How do I migrate from NATS 1.0 to NATS 2.0 accounts?

Migration requires creating an operator keypair, generating account JWTs for each existing user group, and reconfiguring your NATS servers to use the account resolver. The natscli tool provides commands like nats account add and nats user add to streamline the process. Plan for a maintenance window as the authentication model changes significantly.

Can nats-top connect to a NATS cluster?

nats-top connects to a single NATS server at a time. In a clustered setup, you can connect to any node in the cluster to see its local connection statistics. For cluster-wide monitoring, you would need to run nats-top against each node separately or use NATS Server’s monitoring HTTP endpoint with a dashboard tool.

What is JetStream and do I need it?

JetStream is NATS’s built-in persistence layer, providing message storage, stream management, and consumer groups. If you need message durability, replay capabilities, or exactly-once delivery semantics, enable JetStream with the --js flag. For simple fire-and-forget pub/sub, JetStream is optional. natscli provides full JetStream administration capabilities.

How do I back up NATS JetStream data?

JetStream data is stored in the store_dir configured in your NATS server config. Back up this directory regularly using standard filesystem backup tools. For running servers, use nats server request to flush pending writes before taking a snapshot. NATS 2.10+ also supports stream snapshots via nats stream backup.
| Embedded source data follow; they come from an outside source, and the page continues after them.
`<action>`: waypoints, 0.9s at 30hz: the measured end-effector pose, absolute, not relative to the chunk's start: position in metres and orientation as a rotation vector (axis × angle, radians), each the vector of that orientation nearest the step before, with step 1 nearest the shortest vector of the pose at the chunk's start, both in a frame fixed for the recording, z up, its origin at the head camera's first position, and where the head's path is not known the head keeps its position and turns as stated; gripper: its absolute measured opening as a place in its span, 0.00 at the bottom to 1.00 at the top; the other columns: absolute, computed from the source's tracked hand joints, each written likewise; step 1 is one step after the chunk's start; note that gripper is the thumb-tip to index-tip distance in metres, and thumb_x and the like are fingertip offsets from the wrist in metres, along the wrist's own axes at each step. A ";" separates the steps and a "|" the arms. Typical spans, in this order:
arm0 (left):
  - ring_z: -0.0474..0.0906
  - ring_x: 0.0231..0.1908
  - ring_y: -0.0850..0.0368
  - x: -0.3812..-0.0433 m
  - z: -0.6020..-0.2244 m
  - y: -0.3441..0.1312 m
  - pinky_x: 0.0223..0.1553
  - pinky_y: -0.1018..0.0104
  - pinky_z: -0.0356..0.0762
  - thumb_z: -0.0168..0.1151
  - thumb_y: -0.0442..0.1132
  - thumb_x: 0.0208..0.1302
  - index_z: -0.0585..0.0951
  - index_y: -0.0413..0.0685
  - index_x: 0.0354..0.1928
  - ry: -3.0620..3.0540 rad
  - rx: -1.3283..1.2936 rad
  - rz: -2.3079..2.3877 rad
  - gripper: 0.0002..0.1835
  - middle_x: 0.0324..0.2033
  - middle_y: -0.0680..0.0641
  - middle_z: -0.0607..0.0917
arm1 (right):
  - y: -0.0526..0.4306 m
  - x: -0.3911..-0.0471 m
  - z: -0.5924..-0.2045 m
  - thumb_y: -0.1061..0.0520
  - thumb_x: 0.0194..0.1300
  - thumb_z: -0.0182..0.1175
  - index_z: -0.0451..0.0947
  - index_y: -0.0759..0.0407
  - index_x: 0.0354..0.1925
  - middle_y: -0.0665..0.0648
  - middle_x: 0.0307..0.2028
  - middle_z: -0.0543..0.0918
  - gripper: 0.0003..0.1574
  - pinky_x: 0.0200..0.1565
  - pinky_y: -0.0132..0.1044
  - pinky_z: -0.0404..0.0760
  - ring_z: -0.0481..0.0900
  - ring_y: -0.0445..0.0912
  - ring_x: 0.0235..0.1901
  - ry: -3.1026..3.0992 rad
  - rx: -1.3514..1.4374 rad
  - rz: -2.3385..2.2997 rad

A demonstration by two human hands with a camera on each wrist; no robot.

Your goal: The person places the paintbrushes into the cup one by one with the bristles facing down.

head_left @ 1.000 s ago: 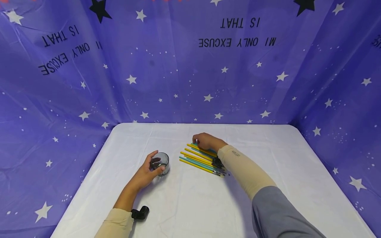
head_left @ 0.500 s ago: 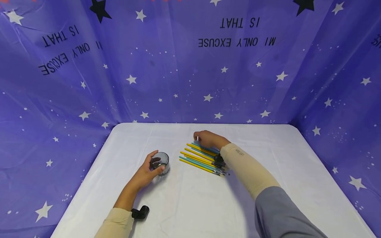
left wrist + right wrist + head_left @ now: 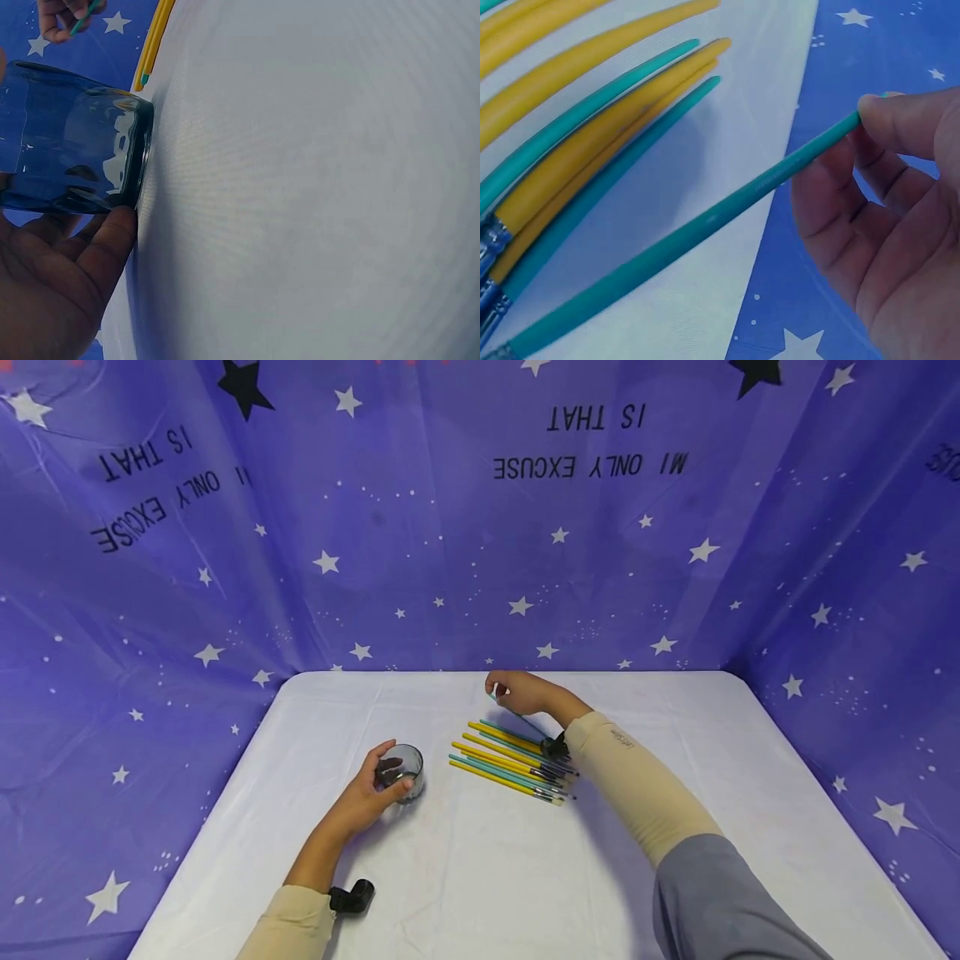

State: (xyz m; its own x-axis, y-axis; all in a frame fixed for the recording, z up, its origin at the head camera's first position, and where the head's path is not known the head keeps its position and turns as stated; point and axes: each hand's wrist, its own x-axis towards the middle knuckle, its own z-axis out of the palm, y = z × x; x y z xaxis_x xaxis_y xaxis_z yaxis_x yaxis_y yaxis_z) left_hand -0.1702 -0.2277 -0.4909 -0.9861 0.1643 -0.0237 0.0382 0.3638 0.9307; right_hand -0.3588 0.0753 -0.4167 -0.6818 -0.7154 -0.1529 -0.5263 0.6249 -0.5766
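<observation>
My left hand (image 3: 369, 793) curls around a clear, dark-tinted drinking glass (image 3: 67, 142) that stands upright on the white table, thumb on its near side. Between thumb and fingertips, my right hand (image 3: 521, 692) pinches the handle end of a green paintbrush (image 3: 690, 225), lifted above the table; in the head view its bristle end is hidden by the wrist. Just in front of that hand lies a row of yellow and green paintbrushes (image 3: 502, 766), their handle ends pointing left and their bristles right. The glass is to the left of the row.
A white cloth covers the table (image 3: 480, 877). Behind it and along both sides hangs a purple curtain (image 3: 450, 543) with stars and lettering. Black wrist cameras sit at both sleeves, the left one (image 3: 352, 897) low over the table.
My right hand has risen away from the row toward the table's far edge, drawing one green paintbrush up with it. The left hand and the glass stay where they were.
</observation>
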 end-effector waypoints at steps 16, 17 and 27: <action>0.63 0.68 0.35 -0.169 -0.489 -0.226 0.68 0.40 0.53 0.65 0.42 0.68 0.51 0.49 0.76 2.497 0.185 1.710 0.43 0.67 0.31 0.67 | 0.077 -0.349 -0.404 0.61 0.76 0.50 0.69 0.57 0.54 0.60 0.44 0.73 0.10 0.41 0.52 0.81 0.74 0.52 0.35 2.312 -0.792 -1.224; 0.63 0.68 0.35 -0.169 -0.488 -0.226 0.68 0.41 0.53 0.65 0.42 0.68 0.51 0.49 0.76 2.486 0.181 1.720 0.43 0.67 0.31 0.67 | 0.076 -0.348 -0.404 0.61 0.76 0.51 0.69 0.56 0.54 0.61 0.44 0.73 0.10 0.41 0.52 0.81 0.74 0.52 0.36 2.301 -0.782 -1.252; 0.64 0.67 0.36 -0.171 -0.491 -0.226 0.67 0.42 0.55 0.66 0.44 0.67 0.51 0.52 0.76 2.483 0.151 1.710 0.43 0.67 0.33 0.67 | 0.066 -0.337 -0.404 0.61 0.77 0.49 0.68 0.57 0.52 0.59 0.44 0.72 0.08 0.43 0.58 0.79 0.75 0.52 0.36 2.265 -0.780 -1.510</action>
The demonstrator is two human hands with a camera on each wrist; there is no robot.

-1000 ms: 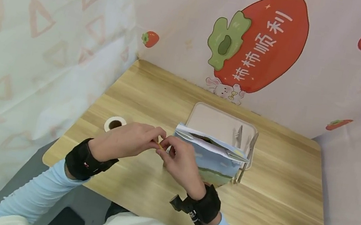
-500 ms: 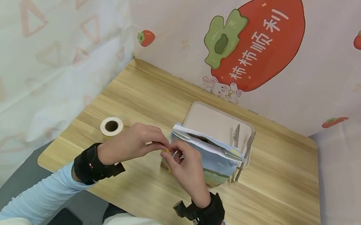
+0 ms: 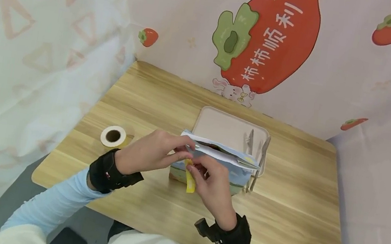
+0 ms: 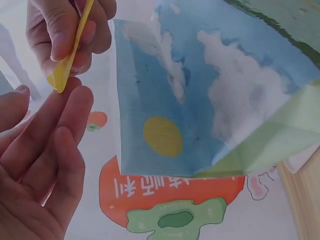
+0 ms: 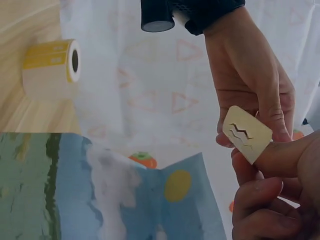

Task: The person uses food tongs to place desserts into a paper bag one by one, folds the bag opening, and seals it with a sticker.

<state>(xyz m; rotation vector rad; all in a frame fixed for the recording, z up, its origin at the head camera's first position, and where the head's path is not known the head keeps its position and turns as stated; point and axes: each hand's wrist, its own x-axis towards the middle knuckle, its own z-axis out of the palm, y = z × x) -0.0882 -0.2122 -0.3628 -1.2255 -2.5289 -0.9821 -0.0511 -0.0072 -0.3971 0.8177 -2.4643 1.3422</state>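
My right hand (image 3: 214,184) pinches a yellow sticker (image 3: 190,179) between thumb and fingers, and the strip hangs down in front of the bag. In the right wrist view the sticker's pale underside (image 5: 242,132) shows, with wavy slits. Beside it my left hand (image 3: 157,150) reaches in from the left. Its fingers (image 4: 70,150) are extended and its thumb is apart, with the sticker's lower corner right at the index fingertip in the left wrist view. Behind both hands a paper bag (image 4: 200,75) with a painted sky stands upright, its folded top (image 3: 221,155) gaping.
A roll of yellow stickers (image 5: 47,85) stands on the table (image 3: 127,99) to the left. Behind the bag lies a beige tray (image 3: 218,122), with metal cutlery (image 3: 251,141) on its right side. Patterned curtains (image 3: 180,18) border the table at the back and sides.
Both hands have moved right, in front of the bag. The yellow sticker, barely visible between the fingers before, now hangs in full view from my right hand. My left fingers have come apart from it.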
Is the NATS Account Server required for single-tenant deployments?

No. For single-tenant or small deployments, you can configure accounts directly in the NATS server configuration file. The account server becomes valuable when you have multiple NATS servers that need to share account configurations, or when you need centralized JWT account management with hot reloading capabilities.